I can't say I altogether blame the man (which is doubtless a great relief to his mind). From his point of view, which would be that of the average householder, desiring to take life as lightly as possible, and not that of the old-curiosity-shop maniac, there is reason on his side. Carved oak is very pleasant to look at, and to have a little of, but it is no doubt somewhat depressing to live in, for those whose fancy does not lie that way. It would be like living in a church.

No, what was sad in his case was that he, who didn't care for carved oak, should have his drawing-room panelled with it, while people who do care for it have to pay enormous prices to get it. It seems to be the rule of this world. Each person has what he doesn't want, and other people have what he does want.

Married men have wives, and don't seem to want them; and young single fellows cry out that they can't get them. Poor people who can hardly keep themselves have eight hearty children. Rich old couples, with no one to leave their money to, die childless.

Then there are girls with lovers. The girls that have lovers never want them. They say they would rather be without them, that they bother them, and why don't they go and make love to Miss Smith and Miss Brown, who are plain and elderly, and haven't got any lovers? They themselves don't want lovers. They never mean to marry.
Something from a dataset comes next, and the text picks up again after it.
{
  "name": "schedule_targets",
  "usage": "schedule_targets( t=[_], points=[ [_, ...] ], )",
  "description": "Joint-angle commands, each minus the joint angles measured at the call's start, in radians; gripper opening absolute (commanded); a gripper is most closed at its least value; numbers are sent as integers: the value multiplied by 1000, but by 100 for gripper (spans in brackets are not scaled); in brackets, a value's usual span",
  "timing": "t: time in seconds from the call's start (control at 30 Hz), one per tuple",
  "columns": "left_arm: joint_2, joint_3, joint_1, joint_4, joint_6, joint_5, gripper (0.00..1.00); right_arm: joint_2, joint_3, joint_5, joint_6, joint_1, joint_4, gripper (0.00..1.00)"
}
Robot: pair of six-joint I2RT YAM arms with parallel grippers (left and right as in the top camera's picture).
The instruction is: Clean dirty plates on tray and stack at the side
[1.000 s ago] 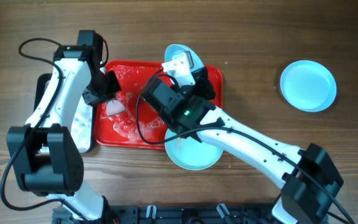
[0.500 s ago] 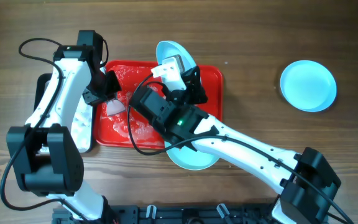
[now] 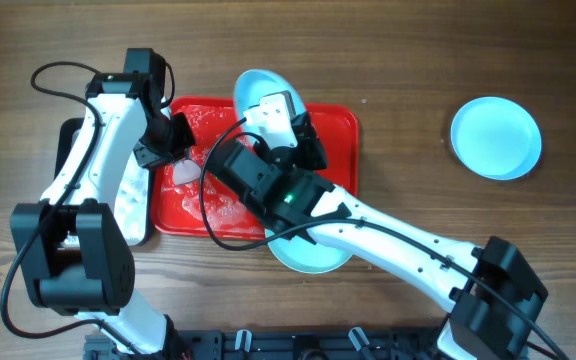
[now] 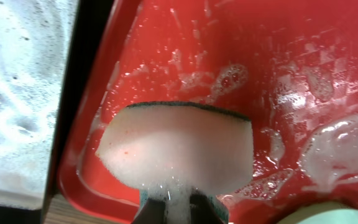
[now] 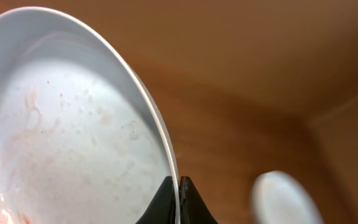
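The red tray [image 3: 340, 128] lies wet with foam [image 4: 328, 146] at table centre. My right gripper [image 3: 266, 100] is shut on the rim of a tilted pale-blue plate [image 3: 252, 84] held above the tray's back edge; its face [image 5: 67, 137] shows reddish smears between the pinching fingers of that gripper [image 5: 179, 186]. A second plate [image 3: 313, 258] sits at the tray's front edge, partly under the right arm. A third plate [image 3: 496, 137] rests far right on the wood. My left gripper [image 3: 175, 152] is shut on a foamy sponge [image 4: 176, 146], pressed on the tray's left part [image 4: 166, 37].
A black-rimmed silver tray [image 4: 17, 93] with soapy water stands just left of the red tray, under the left arm [image 3: 98, 150]. A black rail [image 3: 268, 345] runs along the table's front edge. Bare wood stretches between the red tray and the far-right plate.
The right arm has carried the tilted plate leftward along the tray's back edge. The left gripper and sponge have stayed in place.
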Motion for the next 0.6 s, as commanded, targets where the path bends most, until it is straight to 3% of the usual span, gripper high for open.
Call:
schedule_targets(
  t=[0.0, 0.13, 0.33, 0.57],
  points=[
    [-15, 13, 3, 13, 8, 74, 4, 25, -26, -394, 240, -45, 1, 4],
    [-10, 7, -18, 51, 8, 155, 4, 55, -27, -629, 308, -121, 56, 4],
    [-3, 7, -93, 119, -36, 156, 4, 148, -27, -815, 352, -189, 94, 4],
    [-2, 7, -192, 182, -159, -29, 4, 257, -27, -992, 367, -245, 120, 4]
  ],
)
It does not do to dwell on these things; it makes one so sad.

There was a boy at our school, we used to call him Sandford and Merton.
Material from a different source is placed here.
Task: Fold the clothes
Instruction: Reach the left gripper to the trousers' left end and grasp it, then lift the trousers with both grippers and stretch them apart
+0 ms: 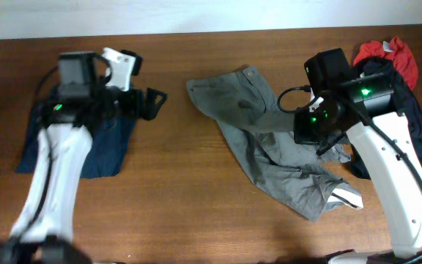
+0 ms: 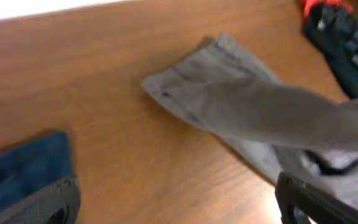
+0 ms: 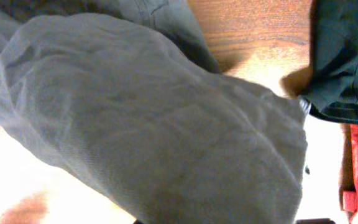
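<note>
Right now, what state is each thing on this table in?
grey shorts, unfolded and crumpled
navy garment, lying flat
black and red garments, heaped together
left gripper, open, empty
right gripper, over the shorts, open or shut unclear

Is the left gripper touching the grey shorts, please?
No, the left gripper hangs over the wooden table, clearly apart from the grey shorts and next to the navy garment.

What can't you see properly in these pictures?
Right gripper: overhead, the right arm hides it; right wrist view, the grey shorts fill the frame. Open or shut, unclear.
Navy garment: overhead, the left arm covers part.
Red garment: right wrist view, cut off by the edge.
</note>
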You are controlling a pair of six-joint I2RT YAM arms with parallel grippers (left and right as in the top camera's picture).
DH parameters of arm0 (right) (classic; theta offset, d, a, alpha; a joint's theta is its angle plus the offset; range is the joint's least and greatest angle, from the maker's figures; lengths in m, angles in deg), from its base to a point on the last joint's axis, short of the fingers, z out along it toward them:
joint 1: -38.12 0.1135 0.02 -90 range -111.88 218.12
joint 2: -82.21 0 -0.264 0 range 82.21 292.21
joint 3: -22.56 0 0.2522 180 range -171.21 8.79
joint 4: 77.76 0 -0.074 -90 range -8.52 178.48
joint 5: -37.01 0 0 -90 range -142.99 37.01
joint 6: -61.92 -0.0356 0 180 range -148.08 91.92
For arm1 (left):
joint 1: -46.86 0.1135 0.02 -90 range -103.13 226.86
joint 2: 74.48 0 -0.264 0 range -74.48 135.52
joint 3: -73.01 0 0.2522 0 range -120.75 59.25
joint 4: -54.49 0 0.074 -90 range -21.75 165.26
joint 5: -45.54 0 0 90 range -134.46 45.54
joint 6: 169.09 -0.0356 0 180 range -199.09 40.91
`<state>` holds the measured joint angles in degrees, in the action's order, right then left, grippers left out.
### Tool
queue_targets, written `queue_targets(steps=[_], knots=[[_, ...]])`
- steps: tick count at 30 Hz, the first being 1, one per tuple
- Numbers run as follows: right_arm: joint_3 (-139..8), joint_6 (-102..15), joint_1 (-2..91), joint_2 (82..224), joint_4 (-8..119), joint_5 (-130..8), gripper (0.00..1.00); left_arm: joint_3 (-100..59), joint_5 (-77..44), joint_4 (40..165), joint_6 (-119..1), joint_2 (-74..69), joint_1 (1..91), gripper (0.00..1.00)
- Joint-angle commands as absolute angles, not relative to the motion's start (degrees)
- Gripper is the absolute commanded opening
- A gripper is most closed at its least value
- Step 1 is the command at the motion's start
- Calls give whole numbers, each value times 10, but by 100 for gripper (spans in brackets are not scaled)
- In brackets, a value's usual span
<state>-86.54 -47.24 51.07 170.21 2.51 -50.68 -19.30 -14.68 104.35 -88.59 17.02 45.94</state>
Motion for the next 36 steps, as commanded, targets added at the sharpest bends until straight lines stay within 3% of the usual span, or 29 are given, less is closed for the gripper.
queue_targets(steps=[1,9,19,23,27,34,36], knots=[[-871,-468,512,1699,22,-504,4,-199,-127,1002,-852,232,444,99],[-871,-468,512,1699,23,-504,4,-199,-94,815,-691,373,421,99],[-871,-468,512,1699,23,-505,4,-199,-47,658,-365,496,380,99],[-871,-468,512,1699,23,-504,4,-199,-48,652,-332,502,368,90],[-871,-468,512,1699,24,-504,4,-199,-50,652,-333,503,357,69],[-873,-468,512,1699,30,-481,4,-199,-36,652,-369,502,354,1],[-880,-470,508,1699,30,-476,4,-199,-14,653,-377,500,363,0]])
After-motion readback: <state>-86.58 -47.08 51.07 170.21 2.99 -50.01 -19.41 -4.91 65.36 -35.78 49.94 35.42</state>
His real name was Stivvings. He was the most extraordinary lad I ever came across. I believe he really liked study. He used to get into awful rows for sitting up in bed and reading Greek; and as for French irregular verbs there was simply no keeping him away from them. He was full of weird and unnatural notions about being a credit to his parents and an honour to the school; and he yearned to win prizes, and grow up and be a clever man, and had all those sorts of weak-minded ideas. I never knew such a strange creature, yet harmless, mind you, as the babe unborn.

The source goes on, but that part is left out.